Grossman argued that "the rules are completely arbitrary," asking, "Why does DMD get a little extra consideration, but maybe not ALS?" Veich countered that media visibility may be shaping perception more than policy, noting that diseases like ALS, DMD and SMA "are featured in the news more often than an orphan disease." While he does not believe "the FDA is giving them any favoritism," he emphasized that "The FDA first and foremost, in my view, is just making sure that patients are safe."
'Winners and Losers' in a Voucher-Driven, Expedited System
The Commissioner's new National Priority Voucher (CNPV) program, which can compress reviews from 10-12 months to as little as one to two months for assets aligned with "U.S. national priorities," is sharpening the divide between perceived winners and losers. "We seem to be in a winners and losers moment," Stanford said. "If we're trying to build a business plan on whether or not we will be in the FDA Commissioner's good graces, that is not something that a venture model is great at betting on."
Richard Pazdur, who recently filed retirement papers after a brief tenure as CDER director, has questioned the safety and even legality of aggressive expedited pathways, warning that compressing reviews for some drugs inevitably deprioritizes others. At the same time, high-profile rejections such as Replimune's RP1 in advanced melanoma-and the severe market reactions that followed-illustrate how fast regulatory reversals can cascade through the funding ecosystem.
Rebuilding Predictability and Trust in Rare Disease Approvals
Industry leaders broadly agree that the FDA must balance speed with rigor. "What we also don't want to do is move medicines that don't work along too quickly and weaken confidence in the whole system," Stanford said, noting that skepticism fueled by high-profile post-approval failures is feeding broader doubts about the agency's decisions.
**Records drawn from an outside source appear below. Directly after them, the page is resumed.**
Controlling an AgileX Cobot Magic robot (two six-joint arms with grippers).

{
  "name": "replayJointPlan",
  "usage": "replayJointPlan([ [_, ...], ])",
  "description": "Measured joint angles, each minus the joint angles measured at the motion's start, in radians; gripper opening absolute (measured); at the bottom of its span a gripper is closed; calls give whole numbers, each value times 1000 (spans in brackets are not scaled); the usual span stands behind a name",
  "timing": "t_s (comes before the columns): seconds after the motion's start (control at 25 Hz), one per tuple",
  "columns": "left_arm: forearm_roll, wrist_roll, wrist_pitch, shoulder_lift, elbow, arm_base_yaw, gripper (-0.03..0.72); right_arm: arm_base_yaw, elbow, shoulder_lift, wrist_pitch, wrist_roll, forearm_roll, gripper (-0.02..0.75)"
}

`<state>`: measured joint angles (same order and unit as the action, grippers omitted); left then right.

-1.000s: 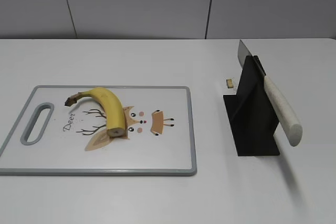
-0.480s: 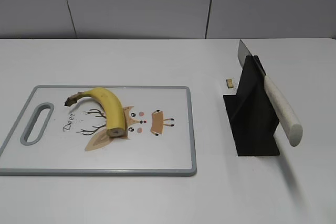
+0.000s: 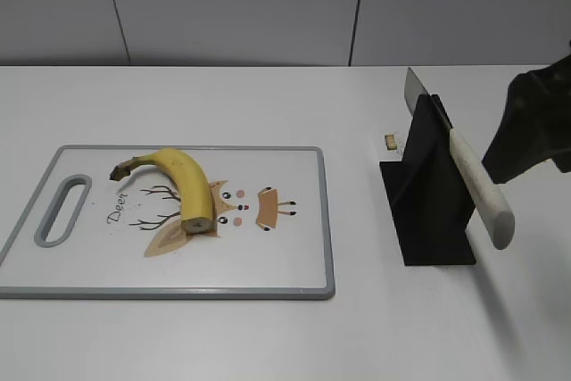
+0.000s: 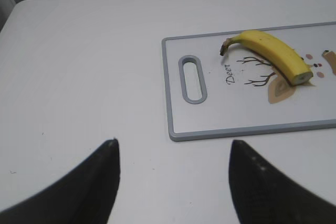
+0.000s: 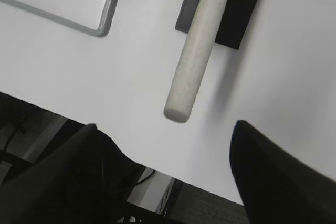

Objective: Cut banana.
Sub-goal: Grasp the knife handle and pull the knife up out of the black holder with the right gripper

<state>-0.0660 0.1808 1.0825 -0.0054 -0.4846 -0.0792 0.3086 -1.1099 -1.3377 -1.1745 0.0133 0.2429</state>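
Knife (image 3: 464,167) racked handle-out so your right tool (image 5: 163,174), jaws apart, grabs it; banana (image 3: 183,185) waits on board (image 3: 294,256); left tool (image 4: 173,182) apart too.

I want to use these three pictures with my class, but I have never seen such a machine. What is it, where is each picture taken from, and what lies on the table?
It is a two-armed robot. One picture looks across the white table from outside; the other two come from cameras on each wrist.

A curved yellow banana lies on a white grey-rimmed cutting board. A pale-handled knife rests in a black stand.

The left gripper hovers open left of the board. The right gripper is open near the knife handle. Neither holds anything.
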Motion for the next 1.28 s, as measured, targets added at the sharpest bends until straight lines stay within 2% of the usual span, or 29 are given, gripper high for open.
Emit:
replayJointPlan([
  [0.32,0,0,0,0,0,0,597,0,-40,-223,57,-83,-42,579],
  [0.64,0,0,0,0,0,0,593,0,-63,-375,12,-117,-44,518],
  [0.88,0,0,0,0,0,0,591,0,-65,-395,1,-186,-41,397],
  [1.0,0,0,0,0,0,0,591,0,-65,-395,-23,-215,-32,288],
  [1.08,0,0,0,0,0,0,591,0,-65,-395,-24,-223,-11,184],
  [1.28,0,0,0,0,0,0,591,-1,-66,-395,-24,-222,31,176],
])
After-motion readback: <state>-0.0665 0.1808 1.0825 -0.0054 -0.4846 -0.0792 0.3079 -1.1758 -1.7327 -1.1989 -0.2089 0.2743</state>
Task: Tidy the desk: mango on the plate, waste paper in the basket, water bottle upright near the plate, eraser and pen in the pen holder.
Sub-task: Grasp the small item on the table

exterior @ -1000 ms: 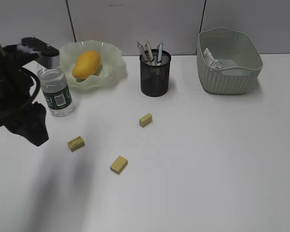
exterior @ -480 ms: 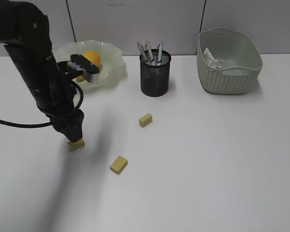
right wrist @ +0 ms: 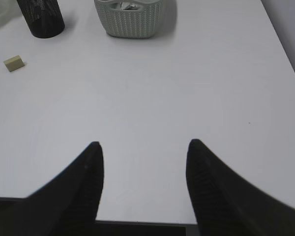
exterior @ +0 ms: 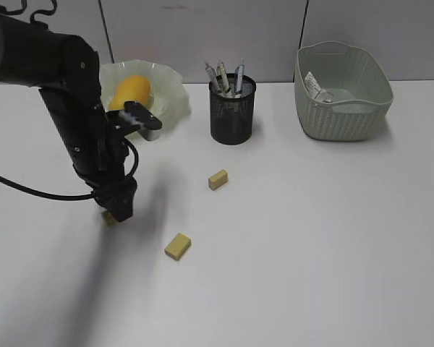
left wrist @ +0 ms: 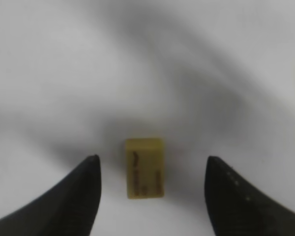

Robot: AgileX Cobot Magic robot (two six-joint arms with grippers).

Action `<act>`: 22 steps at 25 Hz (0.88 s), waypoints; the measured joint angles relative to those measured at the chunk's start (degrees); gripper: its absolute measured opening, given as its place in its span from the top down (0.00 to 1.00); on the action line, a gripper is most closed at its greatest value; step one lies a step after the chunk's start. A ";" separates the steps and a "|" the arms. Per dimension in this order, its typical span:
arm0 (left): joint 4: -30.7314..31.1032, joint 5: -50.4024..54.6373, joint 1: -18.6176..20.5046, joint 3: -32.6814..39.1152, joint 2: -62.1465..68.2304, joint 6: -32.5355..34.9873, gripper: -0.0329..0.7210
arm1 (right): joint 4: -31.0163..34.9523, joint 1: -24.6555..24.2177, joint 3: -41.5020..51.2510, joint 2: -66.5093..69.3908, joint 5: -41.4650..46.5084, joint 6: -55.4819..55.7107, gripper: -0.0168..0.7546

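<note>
Three erasers lie loose on the desk (exterior: 311, 238). Left gripper (left wrist: 152, 172) hovers jaws wide, empty, straddling the leftmost eraser (left wrist: 144, 167), near-left of the pen holder (exterior: 232, 110). Likely light, rubbery, grippy: pinch across its long flat sides. Right gripper (right wrist: 142, 167) open, empty.

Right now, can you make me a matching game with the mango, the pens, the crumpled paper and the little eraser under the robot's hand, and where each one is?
Things:
1. mango
2. pens
3. crumpled paper
4. eraser

Places:
A. in the black mesh pen holder
B. on the desk, between the open left gripper fingers
C. on the ruffled green plate
D. inside the green basket

Pairs: 1-C, 2-A, 3-D, 4-B
</note>
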 joint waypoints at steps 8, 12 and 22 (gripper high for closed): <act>0.00 1.26 0.65 -1.29 2.88 0.60 0.30 | 0.10 0.00 0.00 0.00 -0.05 0.00 0.42; 0.00 0.76 1.06 -1.32 3.54 0.83 0.32 | 0.10 0.00 0.00 0.00 -0.05 0.00 0.42; -0.49 0.85 1.06 -1.46 4.24 1.50 0.61 | 0.16 0.00 0.00 0.00 -0.05 0.00 0.42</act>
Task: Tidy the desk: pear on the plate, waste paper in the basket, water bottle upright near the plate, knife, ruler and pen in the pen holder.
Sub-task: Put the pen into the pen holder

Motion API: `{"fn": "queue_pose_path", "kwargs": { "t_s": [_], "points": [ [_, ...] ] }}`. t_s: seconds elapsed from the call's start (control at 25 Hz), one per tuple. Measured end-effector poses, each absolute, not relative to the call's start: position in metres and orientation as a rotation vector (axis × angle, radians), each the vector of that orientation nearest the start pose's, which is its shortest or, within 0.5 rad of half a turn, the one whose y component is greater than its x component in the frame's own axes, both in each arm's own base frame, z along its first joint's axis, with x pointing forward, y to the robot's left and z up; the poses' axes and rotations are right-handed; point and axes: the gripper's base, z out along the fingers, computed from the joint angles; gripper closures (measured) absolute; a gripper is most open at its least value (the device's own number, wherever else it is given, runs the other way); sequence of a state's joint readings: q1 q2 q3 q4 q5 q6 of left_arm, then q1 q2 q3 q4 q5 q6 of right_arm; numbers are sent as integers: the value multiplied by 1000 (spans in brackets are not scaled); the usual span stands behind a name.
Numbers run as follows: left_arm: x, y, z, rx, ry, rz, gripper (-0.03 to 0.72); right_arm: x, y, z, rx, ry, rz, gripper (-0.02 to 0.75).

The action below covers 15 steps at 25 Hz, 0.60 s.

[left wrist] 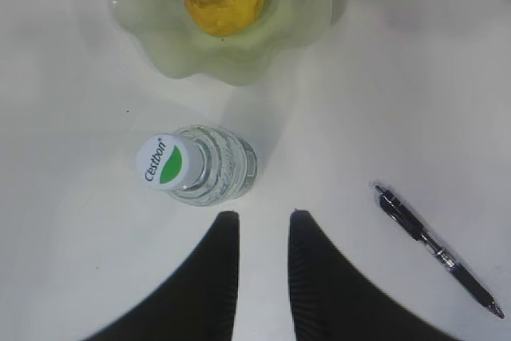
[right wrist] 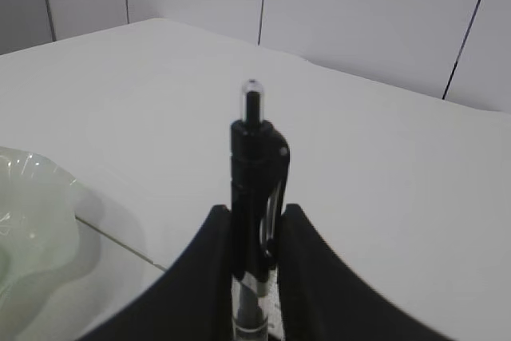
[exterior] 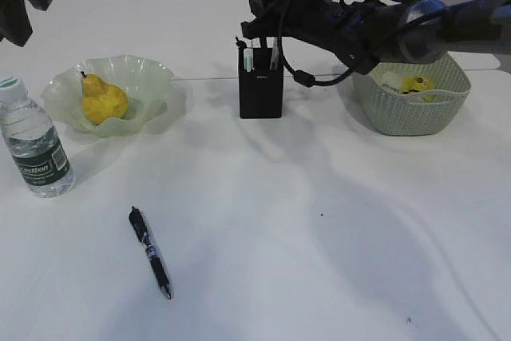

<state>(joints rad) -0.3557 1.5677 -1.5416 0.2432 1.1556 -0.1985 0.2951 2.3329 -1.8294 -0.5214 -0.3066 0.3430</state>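
1. You see only a dark corner of the left arm [exterior: 20, 1] at the exterior view's top-left edge; its gripper is out of that frame.
2. The pen holder [exterior: 260, 84] hides its contents' lower parts; you cannot identify each item.
3. The basket [exterior: 411, 97] wall covers most of the waste paper [exterior: 409, 83].
4. The right wrist view cuts off the clamped pen [right wrist: 255, 197] below.

Black right arm [exterior: 383, 25], glossy dark casing, looped black cables, perhaps ribbed black curved jaws

Smooth white desk [exterior: 319, 261], translucent glassy plate [exterior: 148, 73], clear ribbed plastic water bottle [exterior: 36, 149], woven-look plastic basket [exterior: 407, 113], matt black pen holder [exterior: 260, 95].
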Motion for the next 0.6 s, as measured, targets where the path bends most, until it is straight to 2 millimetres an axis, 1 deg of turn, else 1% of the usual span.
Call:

For rare disease sponsors and investors, the path forward will depend less on new one-off initiatives and more on clear, durable guidance around acceptable endpoints, data sources and risk thresholds for relentlessly progressive conditions. Without that, the sector risks losing momentum just as decades of biology, gene therapy and precision medicine work begin to converge into viable therapeutic candidates.
For further perspective on evolving FDA rare disease frameworks, sponsors and investors should monitor official FDA guidances and advisory proceedings on accelerated approval, natural history evidence and national priority pathways.